Sucer Bond, James Bond

Bien le bonjour, barbouzes en cornet

glace-james-bond.jpg

Evidemment, on vous épargnera le torrent de jeux de mots scabreux qui tourbillonne dans notre petit cerveau depuis la découverte de la nouvelle invention de cette chère industrie agroalimentaire. Soit la glace à l’effigie de Bond. James, Bond.
Oui, Madame.
Voilà donc Daniel Graig dans son plus bel état, torse poil et maillot de bain bien ajusté, pectoral saillant et regard minéral, prêt à se faire suçoter par tous les gosiers. C’est la maison Del Monte qui a récemment mis cette douceur glacée en vente sur le marché britannique, sous le nom de «Licence to Chill» (permis de rafraîchir), clin d’œil à l'illustre "Licence to Kill" (permis de tuer). Succès dégoulinant outre-manche.

license_to_chill_popsicle_m.jpgBon, les gens lèchent ce qu’ils veulent. Nous autres, on s’abstiendra de gober ce Bond frigorifié.

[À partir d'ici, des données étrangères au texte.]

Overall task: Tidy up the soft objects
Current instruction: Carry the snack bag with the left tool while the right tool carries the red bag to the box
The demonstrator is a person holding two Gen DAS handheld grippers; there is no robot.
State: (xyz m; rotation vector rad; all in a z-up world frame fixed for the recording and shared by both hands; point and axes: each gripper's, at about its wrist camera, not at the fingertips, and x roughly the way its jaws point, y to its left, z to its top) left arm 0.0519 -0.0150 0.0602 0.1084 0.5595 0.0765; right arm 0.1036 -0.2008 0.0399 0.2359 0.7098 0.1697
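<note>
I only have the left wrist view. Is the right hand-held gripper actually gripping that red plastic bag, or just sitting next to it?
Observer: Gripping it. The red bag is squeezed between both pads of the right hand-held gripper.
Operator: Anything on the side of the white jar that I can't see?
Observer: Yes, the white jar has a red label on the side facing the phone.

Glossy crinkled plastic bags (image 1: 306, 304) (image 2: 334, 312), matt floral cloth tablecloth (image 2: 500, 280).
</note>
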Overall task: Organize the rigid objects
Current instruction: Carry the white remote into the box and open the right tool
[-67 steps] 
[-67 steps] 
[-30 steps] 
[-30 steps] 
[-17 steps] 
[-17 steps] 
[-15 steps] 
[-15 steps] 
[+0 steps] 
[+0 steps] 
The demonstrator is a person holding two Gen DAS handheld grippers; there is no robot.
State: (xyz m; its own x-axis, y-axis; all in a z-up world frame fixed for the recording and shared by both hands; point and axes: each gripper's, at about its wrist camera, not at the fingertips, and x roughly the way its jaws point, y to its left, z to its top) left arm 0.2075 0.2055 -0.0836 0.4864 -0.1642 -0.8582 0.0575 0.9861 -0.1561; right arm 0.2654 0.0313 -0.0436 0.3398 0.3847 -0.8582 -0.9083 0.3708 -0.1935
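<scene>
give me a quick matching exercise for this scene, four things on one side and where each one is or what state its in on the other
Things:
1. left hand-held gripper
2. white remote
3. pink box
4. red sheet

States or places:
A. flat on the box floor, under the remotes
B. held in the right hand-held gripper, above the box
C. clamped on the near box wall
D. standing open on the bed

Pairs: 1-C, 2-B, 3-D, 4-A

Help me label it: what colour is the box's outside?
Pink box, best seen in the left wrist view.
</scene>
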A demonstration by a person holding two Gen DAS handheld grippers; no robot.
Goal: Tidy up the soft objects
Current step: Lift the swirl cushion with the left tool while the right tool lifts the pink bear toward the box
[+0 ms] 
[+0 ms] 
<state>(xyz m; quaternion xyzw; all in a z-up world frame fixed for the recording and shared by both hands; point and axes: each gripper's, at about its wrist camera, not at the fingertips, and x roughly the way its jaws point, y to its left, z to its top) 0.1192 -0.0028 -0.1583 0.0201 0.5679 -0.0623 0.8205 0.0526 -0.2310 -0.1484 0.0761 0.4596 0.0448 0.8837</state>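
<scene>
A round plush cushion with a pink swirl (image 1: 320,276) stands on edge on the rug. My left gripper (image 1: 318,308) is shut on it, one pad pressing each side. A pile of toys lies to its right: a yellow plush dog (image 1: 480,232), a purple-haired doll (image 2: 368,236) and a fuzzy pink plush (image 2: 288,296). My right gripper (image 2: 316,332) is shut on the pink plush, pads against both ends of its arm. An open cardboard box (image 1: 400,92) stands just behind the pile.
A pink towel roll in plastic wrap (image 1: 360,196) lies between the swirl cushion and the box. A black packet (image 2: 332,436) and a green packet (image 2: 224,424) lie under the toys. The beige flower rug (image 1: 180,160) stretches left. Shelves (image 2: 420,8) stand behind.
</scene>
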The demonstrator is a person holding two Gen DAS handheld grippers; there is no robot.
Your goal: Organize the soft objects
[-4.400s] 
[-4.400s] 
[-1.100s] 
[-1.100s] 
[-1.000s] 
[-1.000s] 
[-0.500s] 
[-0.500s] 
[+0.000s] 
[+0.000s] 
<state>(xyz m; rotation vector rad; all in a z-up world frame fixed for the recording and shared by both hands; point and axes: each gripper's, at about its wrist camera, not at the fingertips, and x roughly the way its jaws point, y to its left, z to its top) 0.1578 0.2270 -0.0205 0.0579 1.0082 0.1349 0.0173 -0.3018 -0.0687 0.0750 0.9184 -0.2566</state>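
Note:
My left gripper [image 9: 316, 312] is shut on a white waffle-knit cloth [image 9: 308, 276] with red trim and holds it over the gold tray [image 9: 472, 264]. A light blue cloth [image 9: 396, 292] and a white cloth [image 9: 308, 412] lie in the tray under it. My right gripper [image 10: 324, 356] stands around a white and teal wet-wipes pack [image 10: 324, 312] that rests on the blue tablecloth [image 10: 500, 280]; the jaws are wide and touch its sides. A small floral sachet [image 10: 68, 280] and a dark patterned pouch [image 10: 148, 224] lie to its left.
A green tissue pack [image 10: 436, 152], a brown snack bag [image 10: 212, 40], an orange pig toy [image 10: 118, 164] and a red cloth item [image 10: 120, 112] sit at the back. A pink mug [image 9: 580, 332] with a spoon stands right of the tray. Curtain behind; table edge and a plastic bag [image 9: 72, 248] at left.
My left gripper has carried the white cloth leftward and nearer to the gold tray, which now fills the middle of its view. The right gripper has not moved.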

C’est que, voyez-vous, l’espion des services secrets britanniques est une de nos idoles de jeunesse. Et voir ce mâle balèze, doublé d’un vrai gentleman, se liquéfier lamentablement au premier rayon de soleil, qui plus est, empalé sur un stupide bâtonnet en bois, cela nous mite l’imaginaire. Trop triste, le dur à cuire qui fond.
Sans compter qu’il suffit d’un coup de dent pour décapiter le héros, chose que les plus tordus tueurs du KGB et autres crapules à la solde des puissances du mal ne sont jamais parvenus à faire en un demi-siècle de sourde lutte. Inimaginable.

Non, non, non, jamais on ne sucera 007.

Notez que si l’industrie venait à commercialiser des glaces épousant la plastique de quelques-unes des James Bond girls historiques (au hasard Ursula Andress, Jacqueline Bisset, Halle Berry ou Tanya Roberts), un jour où il fait très très chaud et qu’il n’y a rien d’autre de drôle à faire, on pourrait éventuellement revenir sur notre décision.